The New York Times has reaction from the Ukrainian specialty store's longtime patrons ... as well as third-generation owner Markian Surmach.
A sampling:
“You can trace the whole history of our community through this store,” said William M. Dubetz, 79, a security guard from the Bronx who has stopped by Surma for 61 years to pick up his weekly Ukrainian newspaper. “I don’t know what will happen to that culture once it closes.”
And...
Despite the gentrification of Little Ukraine (and its corresponding rent increases), Markian Surmach was not exactly forced out of his store. He owns the building, which his grandfather bought for $15,000. Its sale now is likely to fetch millions — a sum surely never envisioned by the young Myron Sr., whose mother sold a cow so he could afford to leave Ukraine. Although many customers bemoaned his decision, Mr. Surmach explained that sales have slumped since the 1990s, when the fall of the Soviet Union and the proliferation of cheap specialty goods online made Surma’s once scarce wares more readily available.

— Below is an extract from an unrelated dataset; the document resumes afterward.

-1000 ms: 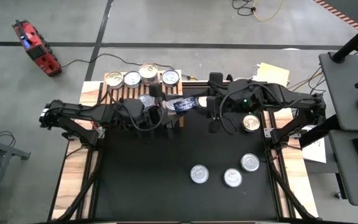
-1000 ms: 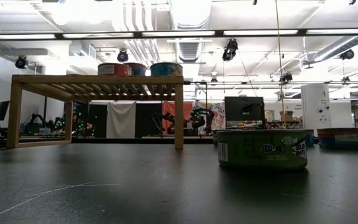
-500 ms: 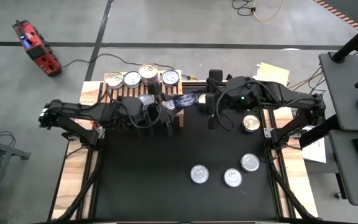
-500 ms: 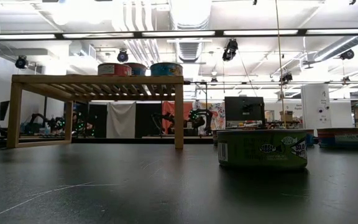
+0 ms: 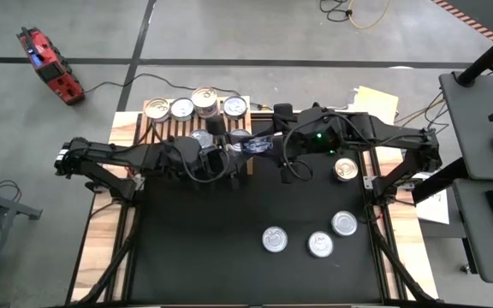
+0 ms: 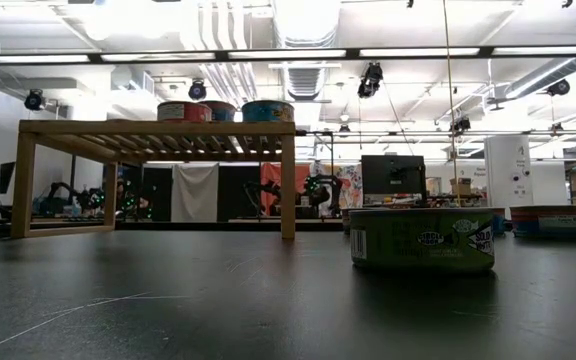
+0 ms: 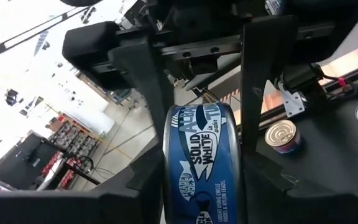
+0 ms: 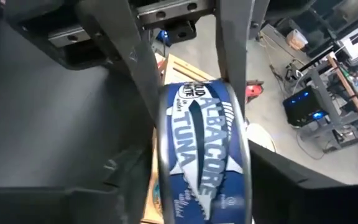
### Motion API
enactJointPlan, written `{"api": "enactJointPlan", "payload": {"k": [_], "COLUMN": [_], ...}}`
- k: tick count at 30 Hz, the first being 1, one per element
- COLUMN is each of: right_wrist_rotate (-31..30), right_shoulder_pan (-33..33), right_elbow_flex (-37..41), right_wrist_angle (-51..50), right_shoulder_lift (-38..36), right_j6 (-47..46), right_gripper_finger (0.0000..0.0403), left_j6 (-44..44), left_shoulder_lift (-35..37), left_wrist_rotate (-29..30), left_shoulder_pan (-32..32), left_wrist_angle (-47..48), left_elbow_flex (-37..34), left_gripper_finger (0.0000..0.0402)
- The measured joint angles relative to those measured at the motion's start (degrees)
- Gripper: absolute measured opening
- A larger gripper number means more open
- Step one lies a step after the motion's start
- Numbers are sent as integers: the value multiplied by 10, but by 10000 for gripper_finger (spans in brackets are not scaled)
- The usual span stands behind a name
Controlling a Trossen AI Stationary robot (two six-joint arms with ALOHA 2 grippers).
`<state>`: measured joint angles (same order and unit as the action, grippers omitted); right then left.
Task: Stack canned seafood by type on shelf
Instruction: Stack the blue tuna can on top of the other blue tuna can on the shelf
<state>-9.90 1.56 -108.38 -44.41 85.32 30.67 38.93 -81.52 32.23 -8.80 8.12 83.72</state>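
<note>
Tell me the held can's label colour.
Blue with white lettering on the can; right wrist view shows it best.

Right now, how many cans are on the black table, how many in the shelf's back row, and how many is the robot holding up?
Cans on the black table: 4
Cans in the shelf's back row: 4
Blue tuna can in the left gripper: 1
Total: 9

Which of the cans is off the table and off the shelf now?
The blue tuna can, on edge between the two grippers; the other cans sit flat.
</note>
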Motion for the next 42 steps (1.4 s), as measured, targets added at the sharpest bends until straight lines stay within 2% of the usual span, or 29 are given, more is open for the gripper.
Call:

“Even if we own the building, the property taxes and upkeep are very expensive and have drowned out profits to the point where we’re barely floating,” Mr. Surmach, 54, said. “If we didn’t own the place, we’d have been out of business decades ago.”
They, especially the first Mr. Surmach, had an immeasurable positive impact on the Ukrainian community, not only in NYCity, but in America and Canada.